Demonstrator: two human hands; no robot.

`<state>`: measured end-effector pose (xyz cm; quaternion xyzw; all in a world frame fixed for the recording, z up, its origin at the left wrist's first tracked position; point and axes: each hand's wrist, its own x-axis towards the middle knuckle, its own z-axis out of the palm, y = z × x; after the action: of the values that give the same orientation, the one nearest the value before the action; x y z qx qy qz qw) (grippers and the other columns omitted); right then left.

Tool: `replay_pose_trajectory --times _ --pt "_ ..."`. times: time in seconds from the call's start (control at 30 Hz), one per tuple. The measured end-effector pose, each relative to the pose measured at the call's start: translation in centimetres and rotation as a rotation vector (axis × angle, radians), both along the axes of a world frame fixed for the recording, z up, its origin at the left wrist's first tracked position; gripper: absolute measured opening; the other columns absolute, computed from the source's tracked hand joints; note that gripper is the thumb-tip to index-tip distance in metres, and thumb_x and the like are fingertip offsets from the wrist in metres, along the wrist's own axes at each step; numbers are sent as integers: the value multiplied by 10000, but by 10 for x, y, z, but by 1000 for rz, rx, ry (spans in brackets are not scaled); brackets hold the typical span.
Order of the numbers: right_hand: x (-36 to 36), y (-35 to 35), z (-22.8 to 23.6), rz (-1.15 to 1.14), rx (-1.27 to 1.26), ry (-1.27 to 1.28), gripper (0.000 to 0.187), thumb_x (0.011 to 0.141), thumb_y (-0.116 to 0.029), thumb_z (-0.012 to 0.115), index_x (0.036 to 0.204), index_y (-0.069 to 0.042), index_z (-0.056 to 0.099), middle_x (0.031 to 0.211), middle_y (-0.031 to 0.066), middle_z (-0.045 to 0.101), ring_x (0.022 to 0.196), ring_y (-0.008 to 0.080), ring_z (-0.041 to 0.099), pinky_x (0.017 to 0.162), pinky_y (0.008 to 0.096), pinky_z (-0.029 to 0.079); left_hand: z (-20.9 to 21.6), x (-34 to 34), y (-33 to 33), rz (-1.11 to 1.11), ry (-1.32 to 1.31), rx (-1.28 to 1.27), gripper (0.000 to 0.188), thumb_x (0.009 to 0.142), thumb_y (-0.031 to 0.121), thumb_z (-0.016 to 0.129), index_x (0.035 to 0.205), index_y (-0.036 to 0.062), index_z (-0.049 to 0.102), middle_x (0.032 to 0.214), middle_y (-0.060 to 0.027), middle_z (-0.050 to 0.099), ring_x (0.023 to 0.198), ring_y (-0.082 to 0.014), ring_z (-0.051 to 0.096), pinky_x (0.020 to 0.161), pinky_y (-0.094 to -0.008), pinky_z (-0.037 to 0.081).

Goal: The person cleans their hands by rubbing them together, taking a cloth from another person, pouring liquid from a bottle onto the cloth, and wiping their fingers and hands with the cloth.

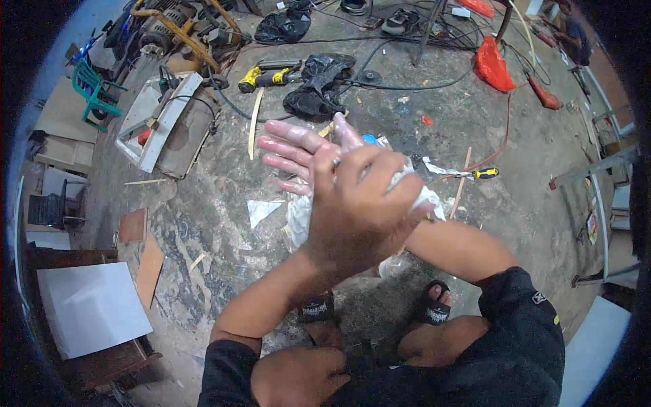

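Note:
My right hand (290, 150) is raised in front of me, palm toward me, fingers spread to the left and thumb up. A wet whitish smear coats its fingers and palm. Across its palm and heel lies my left hand (359, 210), back toward me, its bent fingers closed round the right hand. White matter shows on the left fingers; whether a cloth is tucked under them is hidden. Behind both hands, partly covered, is crumpled white material (298, 220), cloth or plastic. A small blue round thing (369, 139) peeks out just past the hands.
On the concrete floor lie a yellow-and-black power tool (261, 78), black plastic bags (319, 85), a red bag (494, 66), a yellow-black screwdriver (486, 173) and trailing cables. A white-framed wooden piece (169, 122) stands left; a white board (93, 308) is lower left. My sandalled feet are below.

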<state>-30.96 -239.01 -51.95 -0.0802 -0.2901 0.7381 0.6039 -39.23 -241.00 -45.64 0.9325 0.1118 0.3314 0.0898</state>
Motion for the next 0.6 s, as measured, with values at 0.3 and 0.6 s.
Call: replay_pose_trajectory --times 0.3,0.6 --pt "-14 -44 27 76 -316 -172 503 985 -406 355 1342 -56 416 1332 118 489 1201 213 496 1027 356 398 10 -21 44 196 1 94 146 804 228 645 776 85 639 804 -64 619 1027 -276 558 1038 -544 241" --pt "-16 -44 -8 -256 -234 -493 313 974 -278 433 1117 -25 551 1070 53 582 975 135 549 869 281 447 0 -30 61 159 95 34 163 837 221 629 798 64 611 751 -96 597 663 -291 587 657 -380 468"
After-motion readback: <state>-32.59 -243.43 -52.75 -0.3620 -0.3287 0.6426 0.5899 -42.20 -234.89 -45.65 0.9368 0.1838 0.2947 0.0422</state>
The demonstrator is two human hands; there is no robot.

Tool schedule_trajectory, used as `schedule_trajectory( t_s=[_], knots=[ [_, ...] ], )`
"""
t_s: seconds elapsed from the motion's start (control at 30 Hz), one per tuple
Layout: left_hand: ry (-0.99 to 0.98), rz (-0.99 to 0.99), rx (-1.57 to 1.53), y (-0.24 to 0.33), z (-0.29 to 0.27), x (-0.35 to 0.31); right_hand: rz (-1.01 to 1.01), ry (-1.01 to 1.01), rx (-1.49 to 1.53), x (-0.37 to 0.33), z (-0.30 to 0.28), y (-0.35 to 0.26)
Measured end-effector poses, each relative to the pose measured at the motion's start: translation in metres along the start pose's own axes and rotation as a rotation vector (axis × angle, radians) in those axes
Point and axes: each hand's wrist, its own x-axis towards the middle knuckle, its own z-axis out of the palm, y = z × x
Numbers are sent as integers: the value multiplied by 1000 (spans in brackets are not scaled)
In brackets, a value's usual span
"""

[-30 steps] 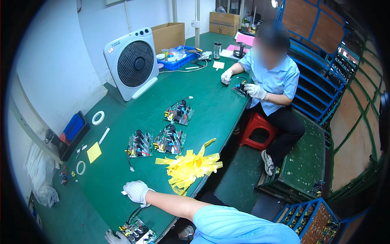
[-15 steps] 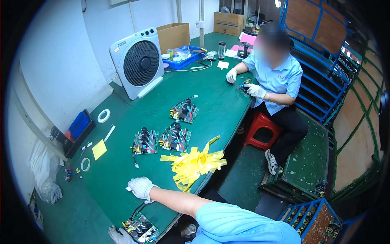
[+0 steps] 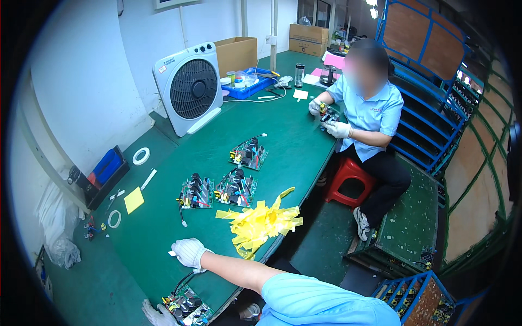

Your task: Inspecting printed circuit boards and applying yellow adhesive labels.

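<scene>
At the lower edge, a green circuit board (image 3: pixel 190 307) with black capacitors lies on the green table. My left hand (image 3: pixel 159 315), in a white glove, grips its left edge; part of the hand is cut off by the picture's rim. A black cable (image 3: pixel 185 278) runs up from this board to my gloved right hand (image 3: pixel 189 254). That hand is closed over the tabletop, with a small white piece, seemingly the cable's connector (image 3: pixel 172 253), at its fingertips. Ahead lie three similar boards, one (image 3: pixel 194 193) left, one (image 3: pixel 236 189) beside it, one (image 3: pixel 249 154) farther off.
A heap of yellow tape strips (image 3: pixel 260 224) lies near the table's right edge. Tape rolls (image 3: pixel 141 156), a yellow sheet (image 3: pixel 134 200) and a box fan (image 3: pixel 190 89) stand along the left. Across the table, a seated co-worker (image 3: pixel 370 103) holds another board (image 3: pixel 329 113).
The co-worker has lifted a board off the table and tilted it between both gloved hands. My own hands stay nearly where they were; the view has shifted slightly.
</scene>
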Motion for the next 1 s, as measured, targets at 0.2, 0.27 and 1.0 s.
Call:
schedule_trajectory(
  t_s=[0.2,0.27,1.0],
  knots=[
    [0,10,2,1,-3,0,4,-9,7,0,-2,-1],
    [-12,15,-2,-1,-2,-1,0,-16,13,0,-2,-1],
    [7,55,-13,-15,10,-6,-12,5,20,-1,-2,1]
  ],
)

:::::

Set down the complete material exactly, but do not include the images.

| SOLUTION TO THIS PROBLEM |
Demonstrator: two human hands; no robot.

`<state>`: measured end-effector pose (xyz cm; quaternion xyzw; all in a world frame fixed for the recording, z up, its origin at the left wrist's first tracked position; point and axes: each hand's wrist, its own x-axis towards the middle knuckle, its own z-axis out of the palm, y = z × x; after the action: of the values that give the same orientation, the one nearest the value before the action; x y z qx qy qz qw) (grippers and the other columns omitted); right then left.

Tool: `replay_pose_trajectory --times _ --pt "_ ..."`. times: time in seconds from the call's start (control at 30 Hz), one per tuple. The measured end-effector pose, each relative to the pose measured at the call's start: translation in centimetres and rotation as a rotation vector (axis × angle, radians), both along the axes of a world frame fixed for the recording, z up, its origin at the left wrist's first tracked position; gripper: absolute measured opening; the other columns absolute, computed from the source's tracked hand joints; note that gripper is the thumb-tip to index-tip distance in metres, and thumb_x and the like are fingertip offsets from the wrist in metres, along the wrist's own axes at each step; numbers are sent as integers: the value multiplied by 10000, but by 10 for x, y, z, but by 1000 for rz, rx, ry (spans in brackets are not scaled); brackets hold the typical span.
Order of the numbers: right_hand: x (-36 to 36), y (-35 to 35), z (-22.8 to 23.6), rz (-1.15 to 1.14), rx (-1.27 to 1.26), ry (-1.27 to 1.28), gripper (0.000 to 0.187), thumb_x (0.011 to 0.141), thumb_y (-0.116 to 0.029), thumb_z (-0.012 to 0.115), index_x (0.036 to 0.204), index_y (-0.069 to 0.042), index_z (-0.056 to 0.099), middle_x (0.031 to 0.211), middle_y (-0.031 to 0.066), middle_z (-0.045 to 0.101), ring_x (0.022 to 0.196), ring_y (-0.008 to 0.080), ring_z (-0.041 to 0.099), pinky_x (0.017 to 0.162), pinky_y (0.008 to 0.096), pinky_z (-0.029 to 0.079); left_hand: z (-20.9 to 21.6), x (-34 to 34), y (-33 to 33), rz (-1.11 to 1.11), ry (-1.32 to 1.31), rx (-1.28 to 1.27), gripper (0.000 to 0.188), thumb_x (0.009 to 0.142), thumb_y (-0.031 to 0.121), thumb_z (-0.016 to 0.129), index_x (0.035 to 0.205), index_y (-0.036 to 0.062), index_z (-0.049 to 0.102), middle_x (0.032 to 0.214), middle_y (-0.060 to 0.027), middle_z (-0.050 to 0.099), ring_x (0.023 to 0.198), ring_y (-0.082 to 0.014), ring_z (-0.051 to 0.096), pinky_x (0.020 to 0.161), pinky_y (-0.094 to -0.008), pinky_z (-0.037 to 0.081).

Goal: The person cleans their hands by rubbing them together, taking a cloth from another person, pouring liquid from a bottle onto the cloth, and wiping their fingers and hands with the cloth.


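Note:
My right hand (290, 150) is raised in front of me, palm toward me, fingers spread to the left and thumb up. A wet whitish smear coats its fingers and palm. Across its palm and heel lies my left hand (359, 210), back toward me, its bent fingers closed round the right hand. White matter shows on the left fingers; whether a cloth is tucked under them is hidden. Behind both hands, partly covered, is crumpled white material (298, 220), cloth or plastic. A small blue round thing (369, 139) peeks out just past the hands.
On the concrete floor lie a yellow-and-black power tool (261, 78), black plastic bags (319, 85), a red bag (494, 66), a yellow-black screwdriver (486, 173) and trailing cables. A white-framed wooden piece (169, 122) stands left; a white board (93, 308) is lower left. My sandalled feet are below.
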
<state>-30.96 -239.01 -51.95 -0.0802 -0.2901 0.7381 0.6039 -39.23 -241.00 -45.64 0.9325 0.1118 0.3314 0.0898</state>
Motion for the next 0.6 s, as measured, with values at 0.3 and 0.6 s.
Call: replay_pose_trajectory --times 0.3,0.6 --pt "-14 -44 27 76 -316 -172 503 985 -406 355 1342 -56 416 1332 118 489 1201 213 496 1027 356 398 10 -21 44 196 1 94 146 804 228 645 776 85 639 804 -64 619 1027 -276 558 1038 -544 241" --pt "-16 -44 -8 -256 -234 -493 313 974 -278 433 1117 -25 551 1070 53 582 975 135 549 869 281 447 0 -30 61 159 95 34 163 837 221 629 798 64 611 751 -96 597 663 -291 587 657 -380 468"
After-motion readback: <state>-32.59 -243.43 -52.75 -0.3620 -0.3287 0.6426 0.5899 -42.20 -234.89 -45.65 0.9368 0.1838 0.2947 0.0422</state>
The demonstrator is two human hands; there is no robot.

Tool schedule_trajectory, used as `schedule_trajectory( t_s=[_], knots=[ [_, ...] ], )`
"""
t_s: seconds elapsed from the motion's start (control at 30 Hz), one per tuple
Layout: left_hand: ry (-0.99 to 0.98), rz (-0.99 to 0.99), rx (-1.57 to 1.53), y (-0.24 to 0.33), z (-0.29 to 0.27), x (-0.35 to 0.31); right_hand: rz (-1.01 to 1.01), ry (-1.01 to 1.01), rx (-1.49 to 1.53), x (-0.37 to 0.33), z (-0.30 to 0.28), y (-0.35 to 0.26)
Measured end-effector poses, each relative to the pose measured at the motion's start: translation in metres along the start pose's own axes and rotation as a rotation vector (axis × angle, radians) in those axes
Point and axes: each hand's wrist, its own x-axis towards the middle knuckle, its own z-axis out of the palm, y = z × x
Numbers are sent as integers: the value multiplied by 1000 (spans in brackets are not scaled)
In brackets, a value's usual span
"""

[-30 steps] 
[-15 steps] 
[+0 steps] 

Your task: Inspecting printed circuit boards and applying yellow adhesive labels.

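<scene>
At the lower edge, a green circuit board (image 3: pixel 190 307) with black capacitors lies on the green table. My left hand (image 3: pixel 159 315), in a white glove, grips its left edge; part of the hand is cut off by the picture's rim. A black cable (image 3: pixel 185 278) runs up from this board to my gloved right hand (image 3: pixel 189 254). That hand is closed over the tabletop, with a small white piece, seemingly the cable's connector (image 3: pixel 172 253), at its fingertips. Ahead lie three similar boards, one (image 3: pixel 194 193) left, one (image 3: pixel 236 189) beside it, one (image 3: pixel 249 154) farther off.
A heap of yellow tape strips (image 3: pixel 260 224) lies near the table's right edge. Tape rolls (image 3: pixel 141 156), a yellow sheet (image 3: pixel 134 200) and a box fan (image 3: pixel 190 89) stand along the left. Across the table, a seated co-worker (image 3: pixel 370 103) holds another board (image 3: pixel 329 113).
The co-worker has lifted a board off the table and tilted it between both gloved hands. My own hands stay nearly where they were; the view has shifted slightly.
</scene>
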Motion for the next 1 s, as measured, targets at 0.2, 0.27 and 1.0 s.
Call:
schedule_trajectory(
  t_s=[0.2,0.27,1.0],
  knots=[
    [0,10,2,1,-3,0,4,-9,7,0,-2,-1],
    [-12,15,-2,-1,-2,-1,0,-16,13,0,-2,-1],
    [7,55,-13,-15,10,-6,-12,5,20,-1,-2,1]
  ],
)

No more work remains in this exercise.